Le mot « kystes » suggérait à tort la présence de véritables kystes ovariens. En réalité, il s'agit de petits follicules en attente, visibles à l'échographie ovarienne. Beaucoup de femmes concernées n'en présentent d'ailleurs pas. Le terme orientait aussi de façon excessive vers un trouble purement gynécologique, alors que le syndrome est multi-systémique : hormonal, métabolique, cutané, fertilité, santé mentale.
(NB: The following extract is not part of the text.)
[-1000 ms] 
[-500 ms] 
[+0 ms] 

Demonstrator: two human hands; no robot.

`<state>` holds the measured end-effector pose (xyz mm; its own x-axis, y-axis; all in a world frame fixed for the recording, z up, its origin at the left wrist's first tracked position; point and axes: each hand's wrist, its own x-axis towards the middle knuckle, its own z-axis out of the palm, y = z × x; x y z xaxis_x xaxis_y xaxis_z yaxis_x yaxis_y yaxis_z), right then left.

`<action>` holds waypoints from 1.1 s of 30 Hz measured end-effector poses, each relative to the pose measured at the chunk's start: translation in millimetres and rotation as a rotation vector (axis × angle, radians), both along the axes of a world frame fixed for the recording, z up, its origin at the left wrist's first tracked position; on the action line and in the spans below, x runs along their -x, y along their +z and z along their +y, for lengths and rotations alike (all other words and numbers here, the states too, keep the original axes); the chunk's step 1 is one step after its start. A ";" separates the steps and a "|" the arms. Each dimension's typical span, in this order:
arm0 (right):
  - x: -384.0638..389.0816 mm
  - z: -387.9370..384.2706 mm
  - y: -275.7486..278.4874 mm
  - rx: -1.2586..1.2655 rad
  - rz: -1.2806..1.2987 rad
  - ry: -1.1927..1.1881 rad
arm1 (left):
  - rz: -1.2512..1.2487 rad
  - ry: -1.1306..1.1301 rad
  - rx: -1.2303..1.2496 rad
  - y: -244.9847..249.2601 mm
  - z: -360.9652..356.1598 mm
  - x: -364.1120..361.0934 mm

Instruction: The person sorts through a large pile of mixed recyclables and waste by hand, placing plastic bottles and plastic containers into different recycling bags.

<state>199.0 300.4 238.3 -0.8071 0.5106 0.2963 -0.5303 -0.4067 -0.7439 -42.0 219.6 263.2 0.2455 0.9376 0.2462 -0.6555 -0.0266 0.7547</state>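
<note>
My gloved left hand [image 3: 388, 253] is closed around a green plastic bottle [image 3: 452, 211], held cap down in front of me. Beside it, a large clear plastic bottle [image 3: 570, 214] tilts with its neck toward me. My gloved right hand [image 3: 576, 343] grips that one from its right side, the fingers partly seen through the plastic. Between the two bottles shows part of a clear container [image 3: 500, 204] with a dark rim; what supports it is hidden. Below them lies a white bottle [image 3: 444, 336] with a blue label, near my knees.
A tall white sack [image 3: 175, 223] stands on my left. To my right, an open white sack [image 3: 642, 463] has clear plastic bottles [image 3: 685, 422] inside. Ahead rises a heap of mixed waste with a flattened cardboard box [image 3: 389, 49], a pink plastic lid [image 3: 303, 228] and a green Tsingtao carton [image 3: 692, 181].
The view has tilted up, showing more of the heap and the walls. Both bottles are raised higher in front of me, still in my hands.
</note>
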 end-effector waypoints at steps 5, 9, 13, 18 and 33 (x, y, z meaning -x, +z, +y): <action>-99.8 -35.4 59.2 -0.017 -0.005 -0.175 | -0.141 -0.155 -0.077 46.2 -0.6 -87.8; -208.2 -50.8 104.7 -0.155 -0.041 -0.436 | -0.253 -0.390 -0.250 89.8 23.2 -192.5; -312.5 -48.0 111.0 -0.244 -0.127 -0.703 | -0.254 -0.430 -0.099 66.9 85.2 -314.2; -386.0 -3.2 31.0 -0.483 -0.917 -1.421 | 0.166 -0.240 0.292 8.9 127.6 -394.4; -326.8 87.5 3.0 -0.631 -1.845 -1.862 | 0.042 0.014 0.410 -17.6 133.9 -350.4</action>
Est-ce que le SMOP est une nouvelle maladie ?

Non. Le SMOP désigne exactement le même syndrome que le SOPK. Seul le nom change, pas la condition. Les recommandations internationales 2023 pour le diagnostic et la prise en charge restent la référence pendant la transition.

Le nom va-t-il être adopté en France ?

Probablement, mais avec un délai. Les institutions françaises comme Ameli, l'Inserm ou la HAS peuvent mettre du temps à adopter officiellement la terminologie SMOP. Sur le court terme, vous pouvez continuer à utiliser SOPK avec votre médecin, ou mentionner que « SOPK est désormais renommé PMOS au niveau international, traduit SMOP ».

Cela change-t-il ma prise en charge ?

Pas dans l'immédiat. Les critères diagnostiques (critères de Rotterdam mis à jour en 2023) et les recommandations de prise en charge restent les mêmes. Le renaming pourrait à terme renforcer l'attention portée aux dimensions métaboliques et psychologiques, déjà recommandée dans les guidelines internationales.

Sources principales de cette page

Page rédigée à partir de sources publiques officielles. Elle n'a pas vocation à poser un diagnostic ni à recommander un traitement. Pour toute décision médicale, consultez un professionnel de santé.